If you’re charged up for a world of electric cars, consider booking a trip to China. This week, the world’s automakers gathered at the Shanghai Auto Show to reveal their latest wares, pulling the cover of one electric after another.

Audi revealed the E-Tron Sportback concept, a potential Tesla Model X competitor. Volkswagen unveiled the Crozz, part of its post-Dieselgate, all-electric apology tour. Chevrolet, Buick, Renault, Citroen, and Jaguar showed off battery-powered cars. So did the local Chinese players, like Denza, Chery, Lynk & Co, and Nio.

Compare that scene to the ‘bigger is better vibe of this month’s New York International Auto Show, where Dodge showed off the atmosphere-punishing Demon and Volkswagen unveiled its enormous Atlas SUV, which will launch in the US with just one powertrain option: a V6 engine.

Announcing a new car in one place or another is a mostly symbolic choice, but the Shanghai show’s emphasis on zero-emissions indicates an industry-wide shift in focus. Over the past decade, the US—home to Tesla, Chevy (maker of the Volt and Bolt), and a major market for Nissan’s Leaf—has played the electric frontrunner. That’s mostly thanks to regulations that demand automakers produce zero-emission vehicles alongside their profit-generating, gas-guzzling SUVs and pickups.

Now that the Trump Administration is working to shred those environmentally-focused rules, the auto industry seems to be swinging its attention east. “We are convinced China will become the leading market for electromobility,” Volkswagen brand chief Herbert Diess told Reuters at the Shanghai show.

The Government Play

The ups and downs of the nascent electric car industry are largely dictated by government decree.

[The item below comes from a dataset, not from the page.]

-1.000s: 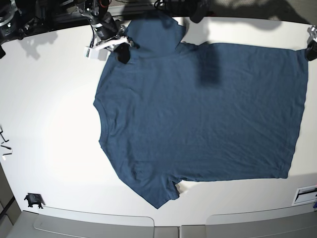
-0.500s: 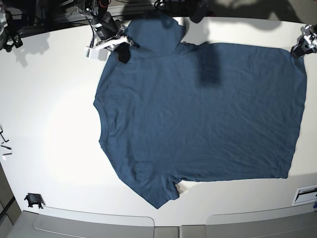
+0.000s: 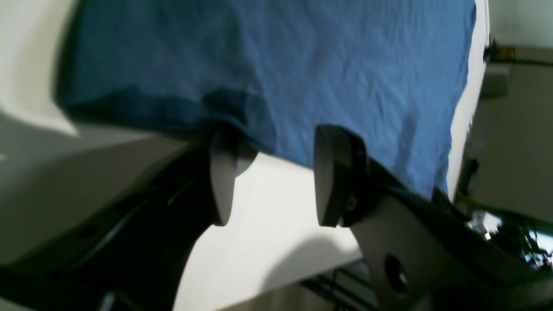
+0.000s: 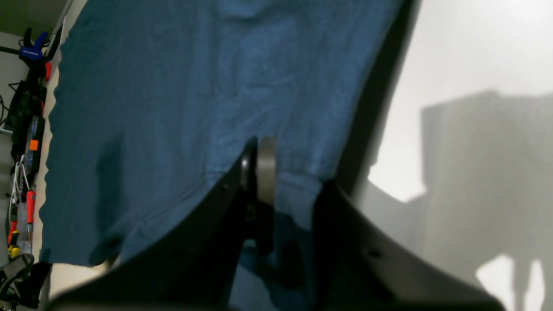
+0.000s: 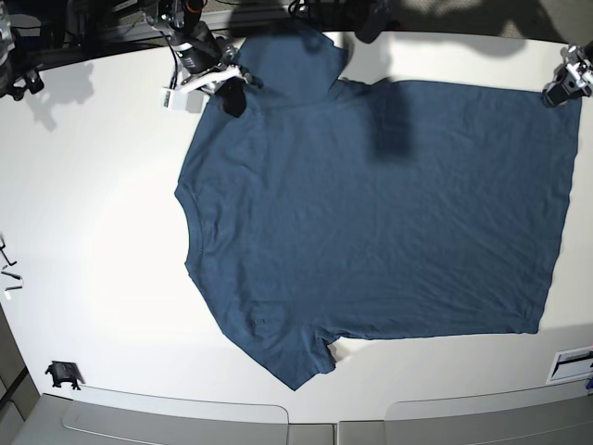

Look to Norway, where nearly 40 percent of cars sold are electric, thanks to favorable tax treatment. Or at Georgia, which saw sales plunge 90 percent when the state scrapped a $5,000 credit for EV buyers in June 2015.

In China, credits and rebates are driving impressive EV sales, and the government has considered dictating that electric and hybrid cars must make up 12 percent of each manufacturer’s sales by 2020. While US policies push for EVs to battle climate change and reduce American dependence on foreign fossil fuels, the Chinese see the technology not just as a way to reduce urban smog, but as a route to prominence.

“The automobile sector is something that gives a lot of prestige to countries,” says Christopher Marquis, professor in sustainable global enterprise at Cornell. China sees a leadership in the auto industry as a way to raise the country’s profile, he says, and its government is prepared to invest in the effort.

China’s Challenge

To swipe the Chief Innovator title from the US, China must up its game. A few Chinese companies sell electric trucks and buses overseas, but none of its homegrown passenger cars have gone international. Scores of small automakers make cut-price electric cars: It’s an easy way to pick up subsidies and sales from city-dwellers who must win a lottery for the right to buy a gas-powered car, but can buy an EV at will. The government is cracking down on low-quality manufacturers, but quality may not improve fast enough.

“It would be quite difficult for Chinese EV manufacturers to catch up with international giant manufacturers soon,” says Shaojun Zhang, who has worked for Ford, and studied the Chinese auto market at Tsinghua University in Beijing.

Regulation Ain’t Everything

Perhaps the emphasis on the role of individual countries—on the US vs China—is misplaced. China is relatively isolated, but the auto market is an increasingly global entity. Whatever Trump manages to do to US regulations, Europe is still pushing strict environmental rules. That’s already boosting the number of EV concepts that German manufacturers, in particular, are showing, and those same cars can and will be sold in the US, if the demand is there.

Still, complacency threatens to smother the infantile electric car industry. “Too many people think it’s a rolling snowball,” says EV advocate, Chelsea Sexton. Many automakers are just building compliance cars, vehicles they sell in limited numbers and at a loss, just to check the regulatory boxes. Just ask Fiat Chrysler CEO Sergio Marchionne, who in 2014 asked the public not to buy the electric version of the Fiat 500, saying he lost $14,000 on each one sold.

And yet hope glimmers for fans of electric power. A new AAA survey reveals US consumers are just as interested in EVs as in the long-dominant pickup trucks. If that demand translates to sales, the electric market the world over will be in a strong place. Consumer demand will trump politics.